** Opening Listed records block **
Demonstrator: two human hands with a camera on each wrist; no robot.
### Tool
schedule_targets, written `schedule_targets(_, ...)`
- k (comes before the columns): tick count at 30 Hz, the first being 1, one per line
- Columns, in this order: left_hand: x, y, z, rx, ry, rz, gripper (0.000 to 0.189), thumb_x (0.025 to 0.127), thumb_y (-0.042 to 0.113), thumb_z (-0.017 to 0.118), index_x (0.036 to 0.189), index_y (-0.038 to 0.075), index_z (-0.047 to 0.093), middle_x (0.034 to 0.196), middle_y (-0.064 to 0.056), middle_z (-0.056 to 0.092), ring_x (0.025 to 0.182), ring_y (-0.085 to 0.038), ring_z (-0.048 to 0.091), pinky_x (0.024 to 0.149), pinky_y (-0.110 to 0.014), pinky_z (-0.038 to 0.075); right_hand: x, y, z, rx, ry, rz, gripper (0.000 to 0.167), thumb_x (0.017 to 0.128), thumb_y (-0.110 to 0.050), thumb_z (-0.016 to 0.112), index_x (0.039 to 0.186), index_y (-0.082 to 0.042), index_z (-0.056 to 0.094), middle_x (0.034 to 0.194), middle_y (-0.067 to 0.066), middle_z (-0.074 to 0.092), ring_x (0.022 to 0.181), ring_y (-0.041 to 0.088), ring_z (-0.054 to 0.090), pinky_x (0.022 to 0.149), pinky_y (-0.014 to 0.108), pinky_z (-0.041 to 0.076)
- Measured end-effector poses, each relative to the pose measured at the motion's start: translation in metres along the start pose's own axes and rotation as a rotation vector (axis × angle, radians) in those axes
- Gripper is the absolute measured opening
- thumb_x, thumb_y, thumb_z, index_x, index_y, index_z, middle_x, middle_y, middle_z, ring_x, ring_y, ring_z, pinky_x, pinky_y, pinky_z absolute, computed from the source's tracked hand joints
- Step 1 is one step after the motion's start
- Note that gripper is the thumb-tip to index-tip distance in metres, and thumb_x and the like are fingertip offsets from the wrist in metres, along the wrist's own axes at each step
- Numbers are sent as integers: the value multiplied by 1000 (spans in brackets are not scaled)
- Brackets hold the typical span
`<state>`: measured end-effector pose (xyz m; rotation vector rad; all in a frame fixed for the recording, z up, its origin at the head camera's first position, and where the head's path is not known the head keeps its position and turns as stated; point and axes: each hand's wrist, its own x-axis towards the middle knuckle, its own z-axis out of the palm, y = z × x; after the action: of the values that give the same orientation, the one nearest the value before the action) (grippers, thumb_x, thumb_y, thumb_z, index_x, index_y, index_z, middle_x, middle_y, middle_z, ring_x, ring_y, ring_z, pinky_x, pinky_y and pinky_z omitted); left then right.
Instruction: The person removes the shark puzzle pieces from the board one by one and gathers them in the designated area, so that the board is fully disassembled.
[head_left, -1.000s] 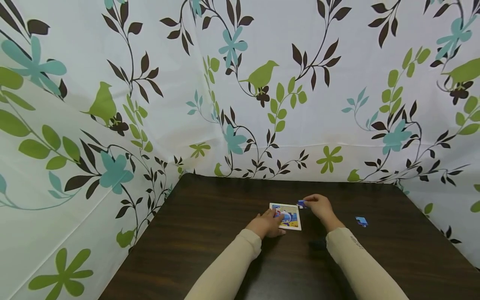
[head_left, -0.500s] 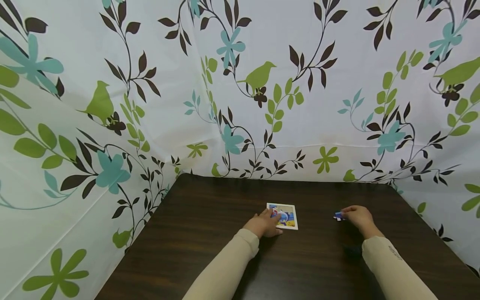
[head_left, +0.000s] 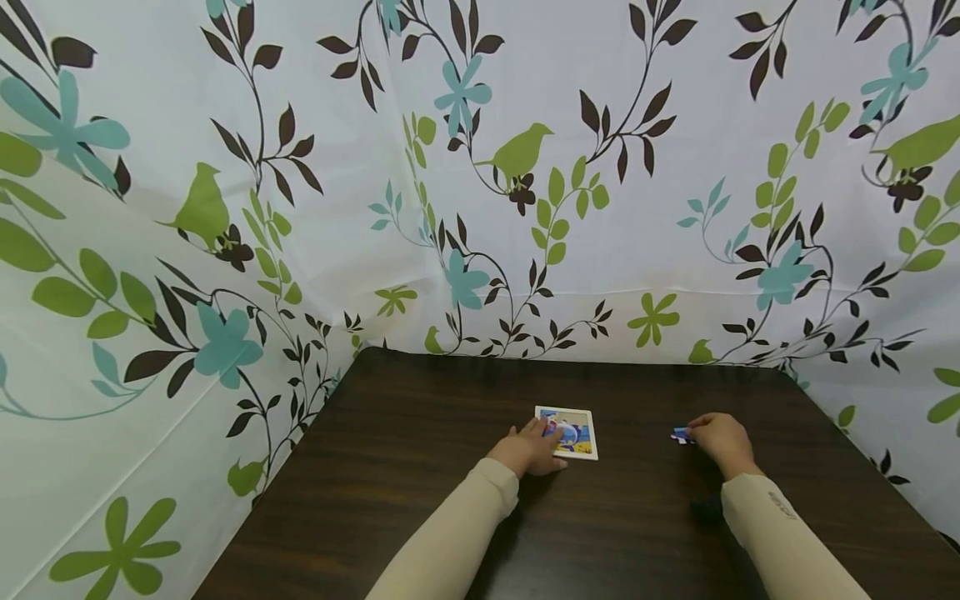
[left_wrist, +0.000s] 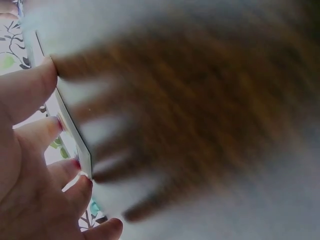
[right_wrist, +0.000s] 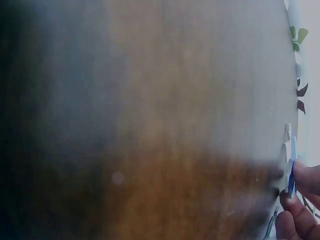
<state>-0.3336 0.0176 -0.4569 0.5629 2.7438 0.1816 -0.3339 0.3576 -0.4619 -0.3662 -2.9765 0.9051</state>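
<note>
A small jigsaw puzzle (head_left: 578, 440) in a white-bordered tray (head_left: 594, 435) lies on the table. My left hand (head_left: 527, 450) rests over its left side, fingers spread and covering part of the picture. In the left wrist view, the thumb and fingertips touch the near edge of the tray (left_wrist: 75, 131). Off to the right, my right hand (head_left: 722, 442) pinches a blue puzzle piece (head_left: 682, 435) between thumb and fingers. From the right wrist, that piece (right_wrist: 292, 175) appears tilted on edge, close over the table, with a second thin piece (right_wrist: 271, 223) lying below it.
The dark wood-grain table (head_left: 450, 408) carries the puzzle and both hands. A white curtain (head_left: 360, 250) with leaves, flowers and birds stands along the table's back and left sides.
My right hand has moved right, away from the tray's upper right corner, carrying the puzzle piece. The loose piece at right is now hidden by that hand. My left hand stays on the tray.
</note>
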Motion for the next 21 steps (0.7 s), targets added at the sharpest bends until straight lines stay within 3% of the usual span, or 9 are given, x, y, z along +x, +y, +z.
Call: schedule_targets(21,-3,2,-2,-7,-4,-13,65,98,52,54,156,36,30,167,1,19,155,-18,15,125,-48,19,3,-1,1,-50,5,16,31,93,-17,57,112,5,69,115,30,64,93,41,62,68,47,51)
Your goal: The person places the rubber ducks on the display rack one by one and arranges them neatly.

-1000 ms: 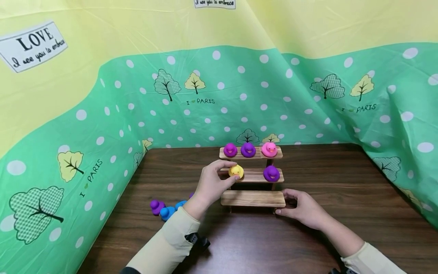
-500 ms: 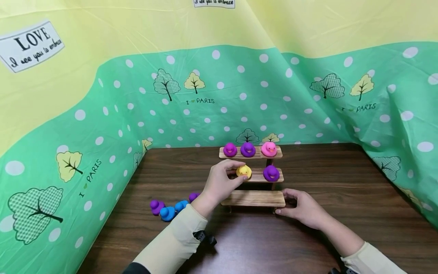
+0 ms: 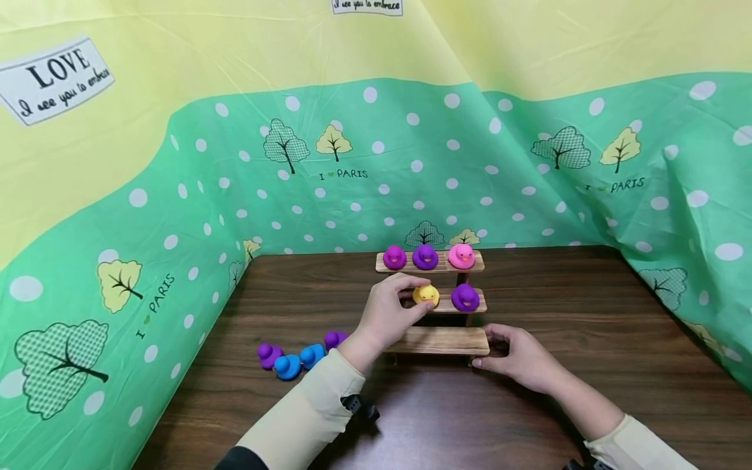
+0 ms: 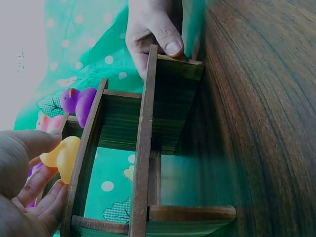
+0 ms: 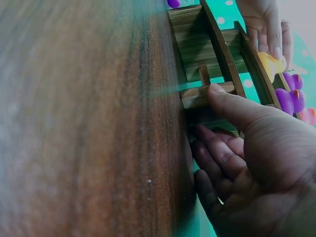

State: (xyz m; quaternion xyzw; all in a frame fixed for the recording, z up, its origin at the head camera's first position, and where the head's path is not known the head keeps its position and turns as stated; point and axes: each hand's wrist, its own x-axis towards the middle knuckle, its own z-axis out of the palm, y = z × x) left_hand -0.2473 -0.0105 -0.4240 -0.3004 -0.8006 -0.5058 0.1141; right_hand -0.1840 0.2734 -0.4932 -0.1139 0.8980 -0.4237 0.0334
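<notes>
My left hand (image 3: 388, 312) pinches a yellow rubber duck (image 3: 426, 296) between thumb and fingers, at the middle step of a wooden three-step display stand (image 3: 449, 339). The left wrist view shows the yellow duck (image 4: 69, 159) right at that step's edge. To its right on the same step sits a purple duck (image 3: 465, 297). A magenta duck (image 3: 395, 257), another purple duck (image 3: 425, 256) and a pink duck (image 3: 461, 256) line the top step. My right hand (image 3: 525, 359) grips the stand's lower right end, its thumb (image 5: 229, 101) against the side piece.
Left of the stand, on the dark wooden table (image 3: 587, 313), lie a purple duck (image 3: 269, 356), a blue duck (image 3: 288, 367), a second blue duck (image 3: 313, 355) and another purple duck (image 3: 335, 339). A green and yellow cloth (image 3: 411, 156) surrounds the table's back and sides.
My left hand has moved to the right along the middle step with the yellow duck, closer to the purple one. The right hand keeps its hold on the stand.
</notes>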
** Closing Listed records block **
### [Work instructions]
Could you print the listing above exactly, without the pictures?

### [Written solution]
Demonstrator: two human hands with a camera on each wrist; no robot.
### Tool
schedule_targets, written `schedule_targets(_, ...)`
- k (comes before the columns): tick count at 30 Hz, the first being 1, one per line
- Columns, in this order: left_hand: x, y, z, rx, ry, rz, gripper (0.000 to 0.189), thumb_x (0.025 to 0.127), thumb_y (-0.042 to 0.113), thumb_z (-0.017 to 0.118), index_x (0.036 to 0.189), index_y (-0.038 to 0.075), index_z (-0.047 to 0.093), middle_x (0.034 to 0.196), middle_y (-0.064 to 0.056), middle_z (-0.056 to 0.092), ring_x (0.025 to 0.182), ring_y (-0.085 to 0.038), ring_z (-0.048 to 0.091), pinky_x (0.024 to 0.149), pinky_y (-0.110 to 0.014), pinky_z (-0.038 to 0.075); right_hand: x, y, z, rx, ry, rz, gripper (0.000 to 0.167), thumb_x (0.017 to 0.128), thumb_y (-0.110 to 0.050), thumb_z (-0.016 to 0.112), index_x (0.039 to 0.186), index_y (-0.082 to 0.042), index_z (-0.056 to 0.094), middle_x (0.034 to 0.194), middle_y (-0.067 to 0.066), middle_z (-0.074 to 0.092), ring_x (0.022 to 0.181), ring_y (-0.041 to 0.088), ring_z (-0.054 to 0.090), pinky_x (0.022 to 0.149), pinky_y (-0.014 to 0.108), pinky_z (-0.041 to 0.076)
- Measured end-effector poses, each relative to the pose measured at the motion's start: translation in metres along the start pose's own axes and rotation as a rotation vector (axis × angle, radians) in those axes
- Gripper is the absolute measured opening
- thumb_x, thumb_y, thumb_z, index_x, index_y, index_z, middle_x, middle_y, middle_z, ring_x, ring_y, ring_z, pinky_x, pinky_y, pinky_z absolute, computed from the source's tracked hand joints
- Step 1 is one step after the motion's start
- Note that gripper is the thumb-tip to index-tip distance in metres, and thumb_x and the like are fingertip offsets from the wrist in metres, along the wrist's own axes at each step
- Numbers are sent as integers: the value multiplied by 1000 (spans in brackets are not scaled)
- Brackets hold the typical span
`<state>`: measured end-effector pose (xyz m; rotation vector rad; all in a frame fixed for the recording, z up, its origin at the head camera's first position, and where the head's path is not known the head keeps its position and turns as stated; point and axes: each hand's wrist, its own x-axis towards the middle knuckle, its own z-axis out of the palm, y = z × x; after the action: of the values that give the same orientation, the one nearest the value before the action) (grippers, thumb_x, thumb_y, thumb_z, index_x, index_y, index_z, middle_x, middle_y, middle_z, ring_x, ring_y, ring_z, pinky_x, pinky_y and pinky_z omitted); left then right.
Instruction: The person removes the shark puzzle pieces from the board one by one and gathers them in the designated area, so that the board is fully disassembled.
[head_left, -1.000s] 
[head_left, -0.500s] 
[head_left, +0.000s] 
[left_wrist, +0.000s] 
[right_wrist, +0.000s] 
<state>-0.3336 0.0176 -0.4569 0.5629 2.7438 0.1816 -0.3339 0.3576 -0.4619 -0.3662 -2.9765 0.9051</state>
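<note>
A small jigsaw puzzle (head_left: 578, 440) in a white-bordered tray (head_left: 594, 435) lies on the table. My left hand (head_left: 527, 450) rests over its left side, fingers spread and covering part of the picture. In the left wrist view, the thumb and fingertips touch the near edge of the tray (left_wrist: 75, 131). Off to the right, my right hand (head_left: 722, 442) pinches a blue puzzle piece (head_left: 682, 435) between thumb and fingers. From the right wrist, that piece (right_wrist: 292, 175) appears tilted on edge, close over the table, with a second thin piece (right_wrist: 271, 223) lying below it.
The dark wood-grain table (head_left: 450, 408) carries the puzzle and both hands. A white curtain (head_left: 360, 250) with leaves, flowers and birds stands along the table's back and left sides.
My right hand has moved right, away from the tray's upper right corner, carrying the puzzle piece. The loose piece at right is now hidden by that hand. My left hand stays on the tray.
</note>
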Motion for the next 21 steps (0.7 s), targets added at the sharpest bends until straight lines stay within 3% of the usual span, or 9 are given, x, y, z along +x, +y, +z.
Call: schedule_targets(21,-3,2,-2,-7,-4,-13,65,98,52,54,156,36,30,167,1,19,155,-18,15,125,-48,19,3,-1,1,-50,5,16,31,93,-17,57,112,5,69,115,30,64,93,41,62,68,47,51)
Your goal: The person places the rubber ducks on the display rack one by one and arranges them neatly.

-1000 ms: 
-500 ms: 
+0 ms: 
+0 ms: 
+0 ms: 

State: (xyz m; quaternion xyzw; all in a frame fixed for the recording, z up, its origin at the head camera's first position, and where the head's path is not known the head keeps its position and turns as stated; point and axes: each hand's wrist, its own x-axis towards the middle knuckle, its own z-axis out of the palm, y = z × x) left_hand -0.2473 -0.0105 -0.4240 -0.3004 -0.8006 -0.5058 0.1141; right_hand -0.1840 0.2734 -0.4932 -0.1139 0.8980 -0.4237 0.0334
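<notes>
My left hand (image 3: 388, 312) pinches a yellow rubber duck (image 3: 426, 296) between thumb and fingers, at the middle step of a wooden three-step display stand (image 3: 449, 339). The left wrist view shows the yellow duck (image 4: 69, 159) right at that step's edge. To its right on the same step sits a purple duck (image 3: 465, 297). A magenta duck (image 3: 395, 257), another purple duck (image 3: 425, 256) and a pink duck (image 3: 461, 256) line the top step. My right hand (image 3: 525, 359) grips the stand's lower right end, its thumb (image 5: 229, 101) against the side piece.
Left of the stand, on the dark wooden table (image 3: 587, 313), lie a purple duck (image 3: 269, 356), a blue duck (image 3: 288, 367), a second blue duck (image 3: 313, 355) and another purple duck (image 3: 335, 339). A green and yellow cloth (image 3: 411, 156) surrounds the table's back and sides.
My left hand has moved to the right along the middle step with the yellow duck, closer to the purple one. The right hand keeps its hold on the stand.
</notes>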

The exercise was answered in full.